- **YOUR ASSIGNMENT**:
Search the material below for the string "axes". Return every line that holds it.

- **STORED DATA**:
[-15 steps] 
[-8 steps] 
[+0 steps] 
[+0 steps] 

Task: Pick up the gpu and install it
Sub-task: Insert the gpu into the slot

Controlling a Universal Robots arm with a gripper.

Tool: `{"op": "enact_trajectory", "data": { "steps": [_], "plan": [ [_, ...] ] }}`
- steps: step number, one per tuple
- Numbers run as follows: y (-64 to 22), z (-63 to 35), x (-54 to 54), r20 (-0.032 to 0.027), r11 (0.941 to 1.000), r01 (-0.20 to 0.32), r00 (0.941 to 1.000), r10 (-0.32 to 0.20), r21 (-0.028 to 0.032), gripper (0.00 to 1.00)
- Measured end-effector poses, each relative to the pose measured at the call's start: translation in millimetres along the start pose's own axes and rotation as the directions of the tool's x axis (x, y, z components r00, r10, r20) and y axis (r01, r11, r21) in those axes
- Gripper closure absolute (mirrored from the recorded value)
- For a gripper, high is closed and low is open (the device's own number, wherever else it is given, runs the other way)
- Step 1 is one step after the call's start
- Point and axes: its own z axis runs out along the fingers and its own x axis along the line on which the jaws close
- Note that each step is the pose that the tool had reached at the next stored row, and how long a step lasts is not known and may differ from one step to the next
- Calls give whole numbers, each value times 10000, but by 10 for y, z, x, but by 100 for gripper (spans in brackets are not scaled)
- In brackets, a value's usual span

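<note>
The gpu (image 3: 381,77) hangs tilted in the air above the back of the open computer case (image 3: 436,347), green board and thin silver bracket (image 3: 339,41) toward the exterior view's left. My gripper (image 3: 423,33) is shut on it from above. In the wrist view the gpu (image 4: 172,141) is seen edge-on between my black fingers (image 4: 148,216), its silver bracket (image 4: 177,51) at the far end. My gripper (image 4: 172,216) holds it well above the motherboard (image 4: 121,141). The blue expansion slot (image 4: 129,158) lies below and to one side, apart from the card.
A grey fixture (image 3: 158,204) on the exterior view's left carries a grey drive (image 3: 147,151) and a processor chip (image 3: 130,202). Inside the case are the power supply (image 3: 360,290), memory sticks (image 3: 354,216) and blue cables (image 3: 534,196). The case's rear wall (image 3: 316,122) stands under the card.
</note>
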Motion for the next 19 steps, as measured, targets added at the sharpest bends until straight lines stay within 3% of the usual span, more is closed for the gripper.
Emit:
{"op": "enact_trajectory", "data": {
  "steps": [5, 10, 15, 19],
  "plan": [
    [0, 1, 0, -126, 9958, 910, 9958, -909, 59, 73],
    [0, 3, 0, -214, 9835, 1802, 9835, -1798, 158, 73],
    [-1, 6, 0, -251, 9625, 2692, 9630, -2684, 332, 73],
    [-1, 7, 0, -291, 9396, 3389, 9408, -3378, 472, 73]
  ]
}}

- **SOLUTION TO THIS EXERCISE**:
- Measured end-effector poses, each relative to the pose measured at the call's start: translation in millimetres along the start pose's own axes and rotation as the directions of the tool's x axis (x, y, z components r00, r10, r20) and y axis (r01, r11, r21) in those axes
- Point and axes: its own z axis runs out along the fingers and its own x axis along the line on which the jaws close

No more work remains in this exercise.